**Problem description:** Transcribe word for word the lines below from the line with "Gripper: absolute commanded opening" through the line with "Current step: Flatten", ends included.

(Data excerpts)
..............................

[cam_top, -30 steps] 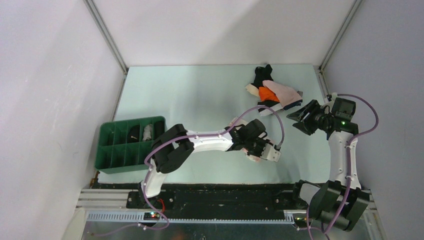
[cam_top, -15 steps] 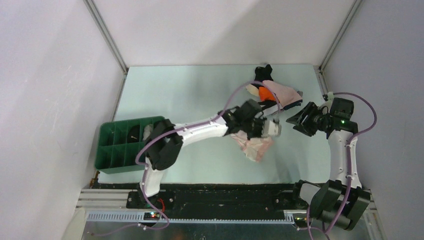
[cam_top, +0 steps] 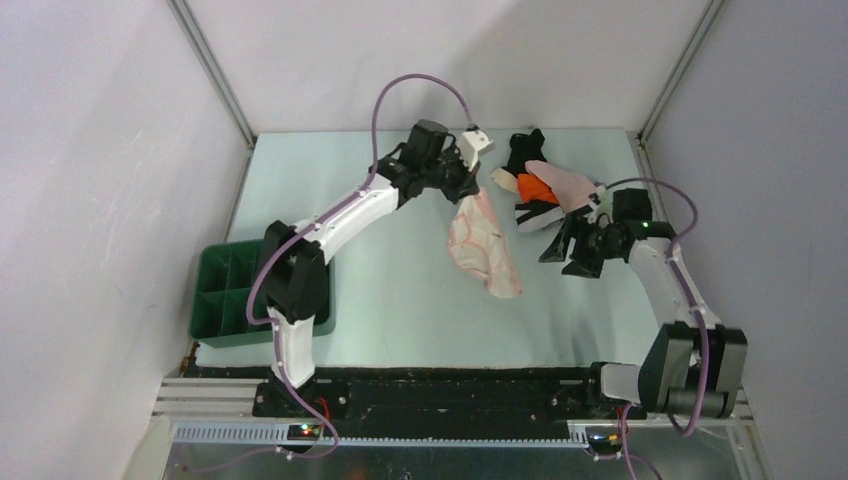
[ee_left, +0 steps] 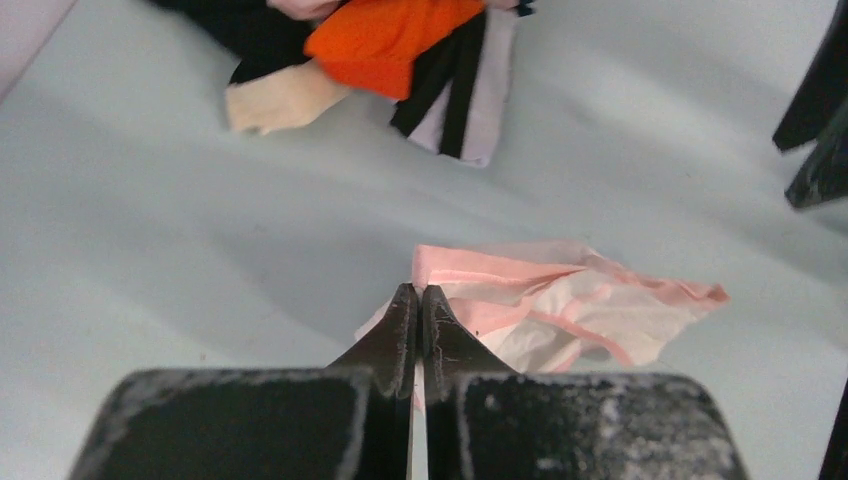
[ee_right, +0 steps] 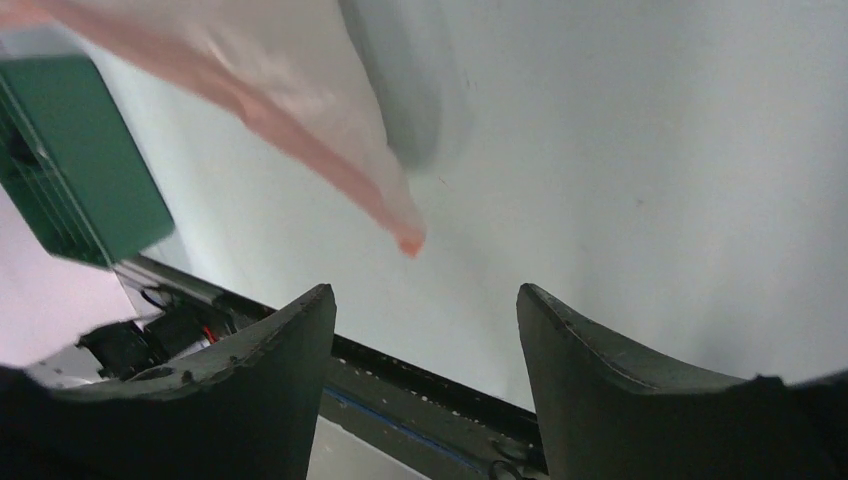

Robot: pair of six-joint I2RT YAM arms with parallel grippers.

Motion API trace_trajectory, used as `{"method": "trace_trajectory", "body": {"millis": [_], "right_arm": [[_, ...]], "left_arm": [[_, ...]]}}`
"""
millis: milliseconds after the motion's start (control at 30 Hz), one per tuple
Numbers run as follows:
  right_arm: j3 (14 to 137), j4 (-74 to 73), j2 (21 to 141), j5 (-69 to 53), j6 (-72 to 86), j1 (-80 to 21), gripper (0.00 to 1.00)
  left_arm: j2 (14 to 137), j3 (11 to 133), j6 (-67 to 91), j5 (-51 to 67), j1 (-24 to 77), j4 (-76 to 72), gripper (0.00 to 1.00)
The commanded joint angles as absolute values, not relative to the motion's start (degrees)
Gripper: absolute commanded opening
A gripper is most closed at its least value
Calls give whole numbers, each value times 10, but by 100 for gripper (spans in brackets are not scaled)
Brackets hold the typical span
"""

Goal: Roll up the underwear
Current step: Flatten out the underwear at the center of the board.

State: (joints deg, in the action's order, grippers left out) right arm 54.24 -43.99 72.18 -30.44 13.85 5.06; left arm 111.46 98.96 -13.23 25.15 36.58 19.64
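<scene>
A pale pink underwear (cam_top: 484, 245) hangs stretched from my left gripper (cam_top: 471, 193), which is shut on its top edge far out over the back of the table. In the left wrist view the jaws (ee_left: 420, 292) are pinched together on the pink cloth (ee_left: 570, 305). A pile of other underwear (cam_top: 545, 187), orange, black, white and pale pink, lies at the back right and also shows in the left wrist view (ee_left: 390, 40). My right gripper (cam_top: 566, 254) is open and empty just right of the pink piece's lower end; its wrist view (ee_right: 425, 300) shows the cloth (ee_right: 290, 90) ahead.
A green plastic tray (cam_top: 222, 305) with dividers stands at the near left, partly behind the left arm, and shows in the right wrist view (ee_right: 75, 170). White walls close in the table on three sides. The black front rail (ee_right: 420, 385) lies below the right fingers.
My left arm has swung from the near middle to the back of the table, lifting and stretching out the pink underwear. My right gripper has moved left and down toward its lower end.
</scene>
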Motion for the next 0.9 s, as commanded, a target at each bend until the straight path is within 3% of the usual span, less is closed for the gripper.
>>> {"method": "trace_trajectory", "body": {"millis": [0,200,467,867], "right_arm": [[575,-402,779,-313,83,-22,71],[602,-320,847,-263,-35,-130,68],[664,-260,946,-188,43,-121,58],[806,-234,1106,-186,125,-108,42]], "left_arm": [[1140,1049,-44,240,315,206,0],[1153,1026,-12,263,278,202,0],[1167,1007,36,252,267,203,0],[1172,992,38,257,252,202,0]]}}
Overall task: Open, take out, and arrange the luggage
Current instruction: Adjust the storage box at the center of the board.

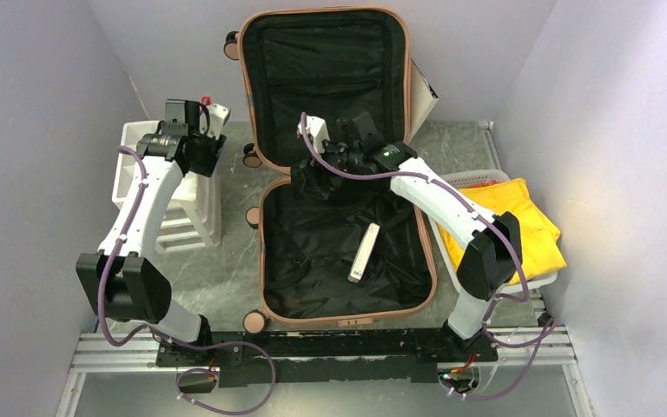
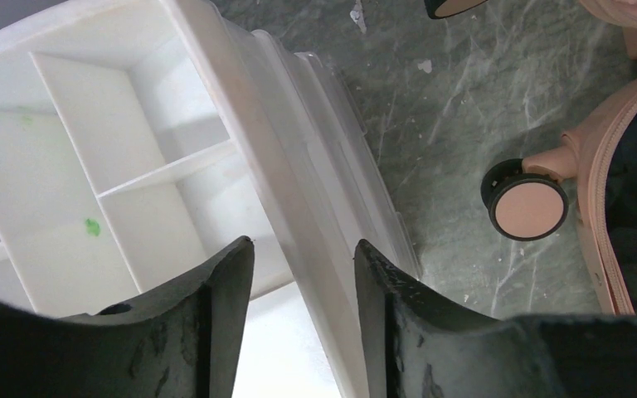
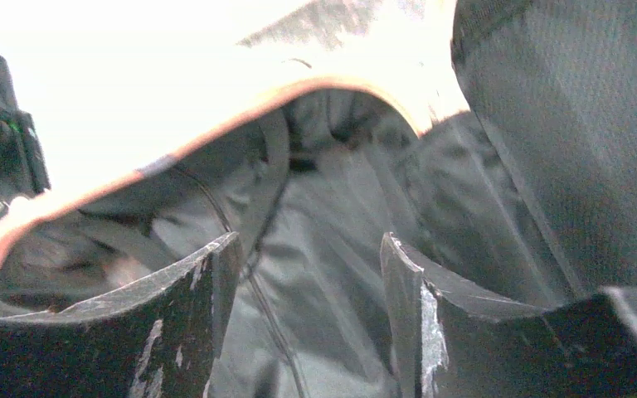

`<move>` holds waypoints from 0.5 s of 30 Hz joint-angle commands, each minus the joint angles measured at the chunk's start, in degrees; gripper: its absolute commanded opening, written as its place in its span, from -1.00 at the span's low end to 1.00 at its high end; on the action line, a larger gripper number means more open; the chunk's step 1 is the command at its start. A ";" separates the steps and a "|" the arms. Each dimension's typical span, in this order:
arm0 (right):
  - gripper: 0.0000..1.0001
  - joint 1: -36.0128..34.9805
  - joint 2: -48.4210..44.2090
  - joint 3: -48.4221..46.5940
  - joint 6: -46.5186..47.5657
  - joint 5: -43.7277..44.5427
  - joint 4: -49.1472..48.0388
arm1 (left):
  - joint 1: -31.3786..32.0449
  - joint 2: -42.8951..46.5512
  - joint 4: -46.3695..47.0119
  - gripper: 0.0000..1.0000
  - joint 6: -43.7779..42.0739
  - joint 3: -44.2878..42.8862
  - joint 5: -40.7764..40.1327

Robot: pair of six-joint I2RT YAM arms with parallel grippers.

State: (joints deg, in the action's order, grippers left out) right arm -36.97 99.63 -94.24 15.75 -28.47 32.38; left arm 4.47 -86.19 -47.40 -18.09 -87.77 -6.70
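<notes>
The salmon-pink luggage (image 1: 313, 269) lies open in the middle of the table, its lid propped upright at the back and its black lining showing. A slim white bar (image 1: 363, 252) rests in the lower half. My right gripper (image 1: 310, 172) hovers at the hinge line, open, over folds of black lining (image 3: 340, 215) and near the pink rim (image 3: 216, 133). My left gripper (image 1: 211, 148) is off to the left of the case, open, above the wall of a white divided bin (image 2: 133, 182). That wall runs beneath the gap between its fingers (image 2: 216, 315). One black-and-pink wheel (image 2: 531, 207) shows beside it.
The white divided bin (image 1: 139, 165) tops a stack of white bins at the left. A white basket (image 1: 478, 178) holding yellow cloth (image 1: 521, 226) stands right of the case. A white board (image 1: 425, 95) leans behind the lid. Grey walls close in on three sides.
</notes>
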 commanded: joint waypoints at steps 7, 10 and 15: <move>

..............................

**Answer:**
Gripper: absolute commanded opening
A gripper is most closed at its least value
Calls give whole numbers, each value times 10, but by 100 for gripper (spans in brackets are not scaled)
Brackets hold the typical span
"""

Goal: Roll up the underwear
Current step: Flatten out the underwear at the center of the board.

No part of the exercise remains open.